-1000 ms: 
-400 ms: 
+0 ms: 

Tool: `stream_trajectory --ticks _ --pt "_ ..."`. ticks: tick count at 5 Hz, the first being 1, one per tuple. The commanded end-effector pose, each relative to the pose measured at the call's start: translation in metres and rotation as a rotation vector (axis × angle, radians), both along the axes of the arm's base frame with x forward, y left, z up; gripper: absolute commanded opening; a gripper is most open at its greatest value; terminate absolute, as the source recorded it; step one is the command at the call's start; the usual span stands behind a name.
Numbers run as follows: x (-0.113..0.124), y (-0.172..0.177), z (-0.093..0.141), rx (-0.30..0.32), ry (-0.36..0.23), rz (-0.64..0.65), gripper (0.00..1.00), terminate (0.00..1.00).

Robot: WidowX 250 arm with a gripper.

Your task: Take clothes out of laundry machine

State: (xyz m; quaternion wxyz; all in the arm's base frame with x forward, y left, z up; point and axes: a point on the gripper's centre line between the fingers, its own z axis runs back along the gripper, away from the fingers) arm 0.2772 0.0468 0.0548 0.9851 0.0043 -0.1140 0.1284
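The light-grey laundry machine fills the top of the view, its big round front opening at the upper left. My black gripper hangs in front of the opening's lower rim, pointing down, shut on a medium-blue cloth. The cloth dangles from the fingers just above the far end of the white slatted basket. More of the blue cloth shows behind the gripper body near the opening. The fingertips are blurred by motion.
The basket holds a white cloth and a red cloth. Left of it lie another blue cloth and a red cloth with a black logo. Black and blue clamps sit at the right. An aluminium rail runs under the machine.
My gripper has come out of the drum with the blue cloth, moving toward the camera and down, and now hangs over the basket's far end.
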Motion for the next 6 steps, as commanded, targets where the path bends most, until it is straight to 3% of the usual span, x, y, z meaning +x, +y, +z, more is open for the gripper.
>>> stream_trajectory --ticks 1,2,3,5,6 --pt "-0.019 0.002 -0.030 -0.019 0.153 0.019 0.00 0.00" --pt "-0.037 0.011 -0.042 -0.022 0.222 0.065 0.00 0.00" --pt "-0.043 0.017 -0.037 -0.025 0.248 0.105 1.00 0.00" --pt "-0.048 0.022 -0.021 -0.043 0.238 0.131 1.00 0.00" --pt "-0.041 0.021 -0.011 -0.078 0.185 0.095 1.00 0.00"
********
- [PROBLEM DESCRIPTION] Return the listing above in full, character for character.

- [FINISHED TASK]
-1000 ms: 
-400 ms: 
+0 ms: 

Tool: `stream_trajectory --ticks _ --pt "_ ..."`. ticks: tick count at 5 Hz, the first being 1, one per tuple. The commanded end-effector pose, each relative to the pose measured at the call's start: translation in metres and rotation as a rotation vector (axis × angle, radians), both along the axes of the arm's base frame with x forward, y left, z up; gripper: absolute commanded opening; a gripper is most open at its greatest value; terminate absolute, as the source recorded it; step one is the command at the call's start; the usual span stands behind a name.
Numbers run as follows: x (-0.113..0.124), y (-0.172..0.177), z (-0.093..0.141), rx (-0.30..0.32), ry (-0.36..0.23), rz (-0.64..0.65), gripper (0.00..1.00), terminate (0.00..1.00).

Robot: WidowX 250 arm with a gripper.

Your task: Take clothes out of laundry machine

State: (xyz m; quaternion wxyz; all in the arm's base frame with x forward, y left, z up; point and axes: a point on the gripper's centre line between the fingers, its own z axis runs back along the gripper, away from the fingers) arm 0.2772 0.0468 0.0548 0.9851 0.0043 -0.1140 0.1284
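The light-grey laundry machine fills the top of the view, its big round front opening at the upper left. My black gripper hangs in front of the opening's lower rim, pointing down, shut on a medium-blue cloth. The cloth dangles from the fingers just above the far end of the white slatted basket. More of the blue cloth shows behind the gripper body near the opening. The fingertips are blurred by motion.
The basket holds a white cloth and a red cloth. Left of it lie another blue cloth and a red cloth with a black logo. Black and blue clamps sit at the right. An aluminium rail runs under the machine.
My gripper has come out of the drum with the blue cloth, moving toward the camera and down, and now hangs over the basket's far end.
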Motion for the next 6 steps, as commanded, targets where the path bends most, until it is straight to 3% of the usual span, x, y, z meaning +x, +y, +z, more is open for the gripper.
>>> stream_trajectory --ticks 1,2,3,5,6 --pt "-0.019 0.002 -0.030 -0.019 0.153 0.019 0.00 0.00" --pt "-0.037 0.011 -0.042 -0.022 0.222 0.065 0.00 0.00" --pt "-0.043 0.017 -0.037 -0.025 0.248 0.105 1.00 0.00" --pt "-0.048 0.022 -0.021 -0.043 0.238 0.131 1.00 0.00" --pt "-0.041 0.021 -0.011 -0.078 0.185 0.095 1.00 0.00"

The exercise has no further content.